◆ Required action: Would you retype the listing below exactly as given?
*** The data Section Begins ***
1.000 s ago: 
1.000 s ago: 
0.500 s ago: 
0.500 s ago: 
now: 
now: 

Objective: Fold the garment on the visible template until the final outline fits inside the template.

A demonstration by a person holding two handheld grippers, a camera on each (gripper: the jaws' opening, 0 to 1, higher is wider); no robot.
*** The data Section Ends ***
◆ Solution for this problem:
1.000 s ago: 
1.000 s ago: 
0.500 s ago: 
0.500 s ago: 
now: 
now: 

Objective: Fold the garment on the visible template until the final outline fits inside the template.

A demonstration by a person holding two handheld grippers, a camera on each (gripper: the jaws' opening, 0 to 1, higher is wider); no robot.

Nothing remains to be answered in this exercise.